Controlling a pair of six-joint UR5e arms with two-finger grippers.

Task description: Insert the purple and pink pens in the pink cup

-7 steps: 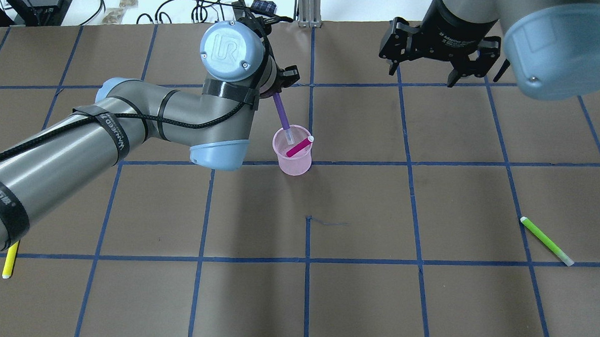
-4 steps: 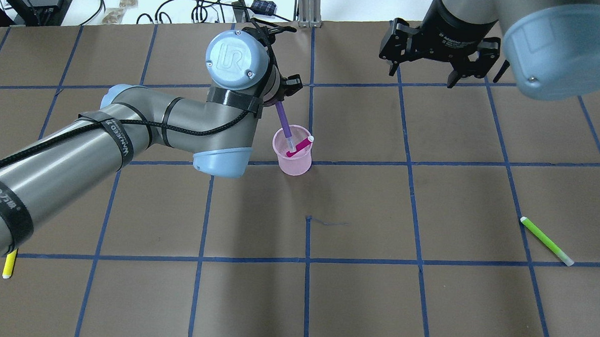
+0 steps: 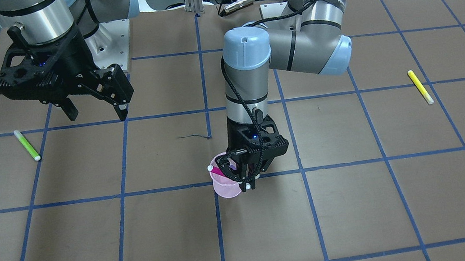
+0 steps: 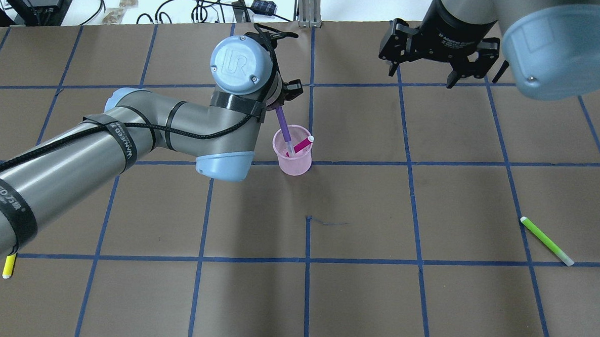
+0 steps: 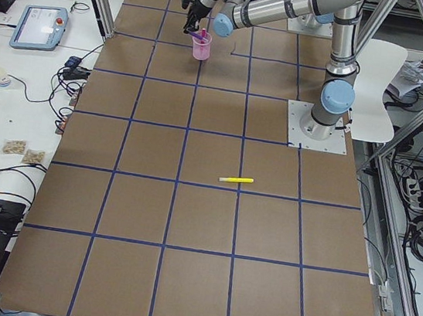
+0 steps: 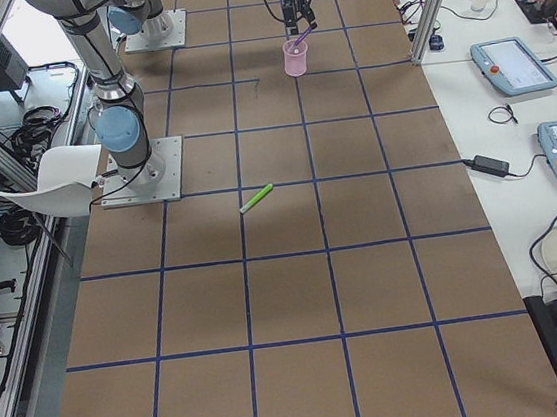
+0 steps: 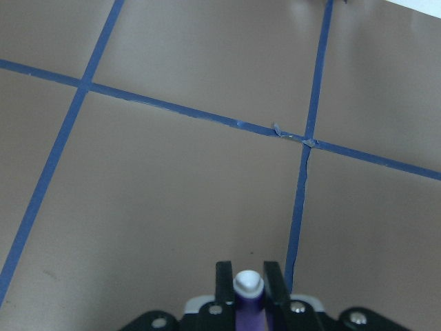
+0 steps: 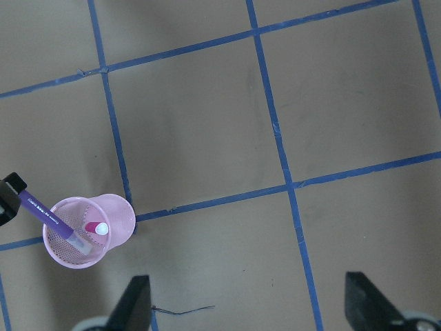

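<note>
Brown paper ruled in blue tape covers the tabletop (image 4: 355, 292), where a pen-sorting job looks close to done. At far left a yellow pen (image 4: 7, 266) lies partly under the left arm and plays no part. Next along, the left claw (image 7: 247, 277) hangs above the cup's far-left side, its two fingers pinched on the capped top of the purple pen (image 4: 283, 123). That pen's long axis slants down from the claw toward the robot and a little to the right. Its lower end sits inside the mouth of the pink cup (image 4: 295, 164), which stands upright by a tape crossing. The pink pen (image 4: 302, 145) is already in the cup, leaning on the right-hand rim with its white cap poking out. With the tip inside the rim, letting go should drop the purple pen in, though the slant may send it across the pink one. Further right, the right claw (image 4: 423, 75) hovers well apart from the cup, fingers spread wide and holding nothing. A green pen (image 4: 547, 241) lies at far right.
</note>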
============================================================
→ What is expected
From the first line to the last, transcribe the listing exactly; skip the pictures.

→ Problem solution
Controlling a pair of six-joint UR5e arms with two-finger grippers.

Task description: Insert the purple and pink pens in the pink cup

-7 steps: 
-4 steps: 
+0 steps: 
+0 steps: 
+0 steps: 
+0 steps: 
+0 steps: 
+0 steps: 

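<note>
Brown paper ruled in blue tape covers the tabletop (image 4: 355, 292), where a pen-sorting job looks close to done. At far left a yellow pen (image 4: 7, 266) lies partly under the left arm and plays no part. Next along, the left claw (image 7: 247, 277) hangs above the cup's far-left side, its two fingers pinched on the capped top of the purple pen (image 4: 283, 123). That pen's long axis slants down from the claw toward the robot and a little to the right. Its lower end sits inside the mouth of the pink cup (image 4: 295, 164), which stands upright by a tape crossing. The pink pen (image 4: 302, 145) is already in the cup, leaning on the right-hand rim with its white cap poking out. With the tip inside the rim, letting go should drop the purple pen in, though the slant may send it across the pink one. Further right, the right claw (image 4: 423, 75) hovers well apart from the cup, fingers spread wide and holding nothing. A green pen (image 4: 547, 241) lies at far right.
</note>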

The exercise is now complete.